Le plan d’urgence de la FEDENE pour répondre à la crise énergétique

Des propositions pour réduire notre dépendance aux énergies fossiles


En France, la chaleur représente près de la moitié de notre consommation énergétique, et les deux tiers de celle-ci sont encore produits à partir d’énergies fossiles. Cette situation rend les entreprises, les ménages et les collectivités vulnérables à la hausse du prix du gaz constatée depuis le début du conflit en Iran.

Compte tenu des impacts significatifs et durables de la crise actuelle sur les prix de l’énergie, tous les leviers de diminution de notre dépendance aux énergies fossiles doivent être actionnés.

Dans cet esprit, la FEDENE présente un plan d’urgence qui comprend deux volets :

  1. La sobriété et l’efficacité énergétique, pour baisser la consommation d’énergie ;
  2. La décarbonation de la chaleur, notamment en mobilisant davantage les énergies renouvelables et de récupération thermiques.

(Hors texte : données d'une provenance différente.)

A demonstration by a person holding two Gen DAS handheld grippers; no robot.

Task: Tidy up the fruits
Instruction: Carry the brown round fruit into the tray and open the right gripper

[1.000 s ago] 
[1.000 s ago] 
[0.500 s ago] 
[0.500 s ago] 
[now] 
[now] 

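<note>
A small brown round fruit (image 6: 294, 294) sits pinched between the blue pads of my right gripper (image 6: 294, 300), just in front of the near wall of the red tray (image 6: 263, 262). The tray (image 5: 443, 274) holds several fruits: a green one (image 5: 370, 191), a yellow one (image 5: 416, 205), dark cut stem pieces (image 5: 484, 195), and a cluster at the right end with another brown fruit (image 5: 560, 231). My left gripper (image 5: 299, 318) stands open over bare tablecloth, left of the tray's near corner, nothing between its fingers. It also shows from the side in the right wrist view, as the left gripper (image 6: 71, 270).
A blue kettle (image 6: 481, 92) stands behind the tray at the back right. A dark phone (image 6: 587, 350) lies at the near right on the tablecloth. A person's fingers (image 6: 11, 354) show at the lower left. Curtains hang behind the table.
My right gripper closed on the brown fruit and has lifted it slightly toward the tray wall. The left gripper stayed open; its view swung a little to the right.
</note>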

Des mesures pondérées en fonction de leur temporalité, de leur coût, de leur impact et de leur complexité


Chaque mesure du plan d’urgence est accompagnée :

  • d’une pondération de la rapidité de ses effets (dès à présent et pour les prochaines saisons de chauffe) ;
  • de l’impact attendu ;
  • du niveau de complexité de sa mise en œuvre ;
  • du coût pour les finances publiques.

Exemple de mesure proposée :

Les propositions de ce plan d’urgence sont également pensées en fonction de deux temporalités. Près de la moitié des mesures apportent une réponse à la crise énergétique actuelle avec un effet immédiat ou quasi immédiat. Les autres mesures visent un changement plus structurel de notre système énergétique, pour diminuer durablement notre dépendance aux énergies fossiles.

La sobriété et l’efficacité énergétique pour diminuer nos consommations


Les propositions du volet « Sobriété et efficacité énergétique » s’appuient sur le travail mené lors de la précédente crise énergétique pour élaborer le Plan de sobriété du Gouvernement, dont les résultats ont été mesurés. Elles reposent sur :

  • Un renforcement des actions de pilotage et de gestion des installations énergétiques avec un effet quasi immédiat sur la baisse de la consommation : par exemple, décaler le démarrage de la période de chauffe de quelques semaines ;
  • Le ciblage des actions de rénovation énergétique et des soutiens correspondants : par exemple, cibler les aides MaPrimeRénov’ Copro sur les bâtiments les plus énergivores ;
  • Le recours à des engagements de performance sur ces bâtiments afin de garantir la baisse des consommations et la maintenir dans la durée : par exemple, en incitant les acteurs privés et publics à recourir au Contrat de Performance Énergétique.

La décarbonation de la chaleur avec les EnR&R thermiques


Ce volet repose notamment sur des mesures visant à :

  • Débloquer le volume conséquent de projets en attente, par exemple en renforçant les moyens humains au sein des services instructeurs pour libérer le potentiel de projets de géothermie profonde ou encore en affectant une enveloppe complémentaire « urgence décarbonation » au Fonds chaleur ;
  • Soutenir la massification du déploiement des solutions de chauffage vertueuses dans les bâtiments, avec la transition du parc de logements équipés de chauffage individuel vers des solutions collectives ;
  • Renforcer les synergies entre électrification et déploiement des énergies thermiques renouvelables en encourageant les solutions de stockage thermique ;
  • Accélérer la contribution de l’électricité à la décarbonation des réseaux de chaleur et le déploiement de solutions de décarbonation thermiques dans le secteur industriel.